When I first heard Beethoven’s Sonata No. 15 in D Major, op. 28, the “Pastoral”, it immediately conquered my heart. The swaying, deeply resounding, velvety bass notes and the tender theme in the right hand continue to produce a melodious sense of well-being in me to this day. A series of slow, melodious arches alternating with incisive, characteristic insertions create the general mood in the first movement.

Then the entire second movement is pervaded by a relentless staccato figure in the left hand: these tranquil sixteenth notes, with their metronomical precision, provide a guiding framework for the right hand’s dignified theme.
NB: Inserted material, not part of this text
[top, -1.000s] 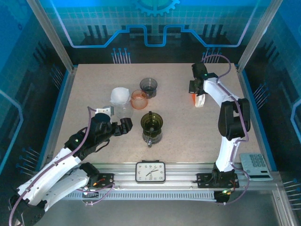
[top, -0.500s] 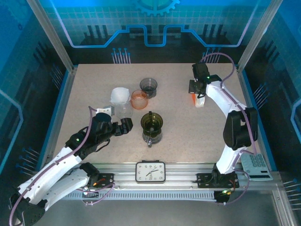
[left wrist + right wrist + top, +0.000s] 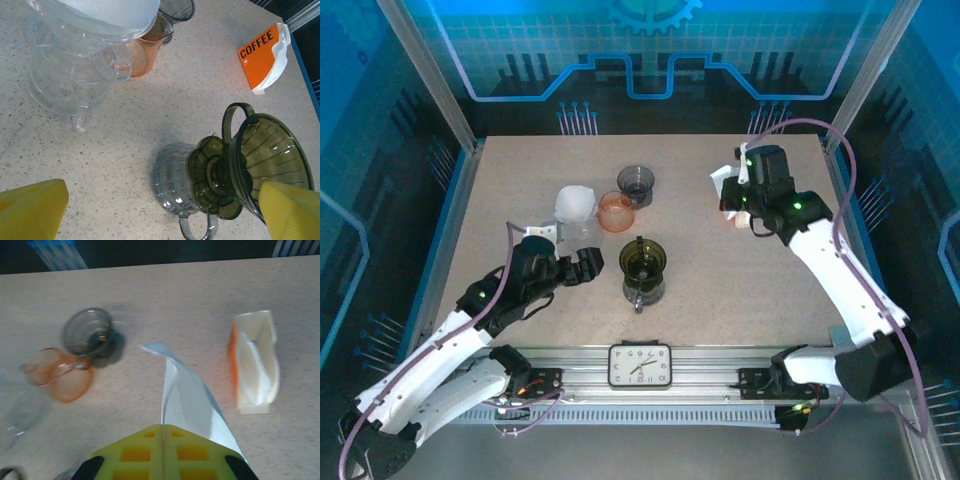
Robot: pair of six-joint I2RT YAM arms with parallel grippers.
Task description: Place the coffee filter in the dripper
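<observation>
Coffee filter is the piece to move, and it hangs at the far right, above the table.

At the near left, the left gripper is spread wide with nothing in it, just left of the dripper. Beyond it at mid-left stand a clear glass pot topped with something white, an orange cup and a small dark cup.

In the middle, the dark dripper sits upright on a glass jug, its ribbed cone open and bare.

To the right, the right gripper is pinched tight on one edge of the filter, which is pressed flat. The orange box lies just to its right.

The carry, as I judge it, should go left and nearer, well above the cups, stopping over the cone. A flat filter will not seat well; tilting it in narrow end down should let the ribs spread it. The left gripper could close on the jug to steady it. Let go only once the paper rests inside, or it may tip over the rim.
</observation>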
In the middle section, we are surprised by the onset of a harlequinesque alternation between dotted chords and whimsical triplets in the right hand, which lasts until the initial main theme and its accurately pulsating left-hand accompaniment call everyone back to order. In the last section, Beethoven accelerates the theme to thirty-second note runs – leading to a culmination before the music suddenly becomes quiet and the movement fades out in tranquil transcendence.

In the scherzo we are confronted with an accurate, reactive joy of music-making combined with an outgoing sense of humor, and the same variety of pulsating playing pleasure is likewise prolonged throughout the last movement. This is not a furious finale, but a mischievous, swaying Rundgesang (stanza-and-refrain) with an affectionate rondo theme that returns again and again. A breakneck coda in Presto time allows the soloist to conclude this grand sonata with bravura. I still well remember my admission exam for the University of Music Franz Liszt in Weimar in 1996. My programme included Beethoven’s “Pastoral” sonata; the jury allowed me to play portions of all movements, and I was admitted!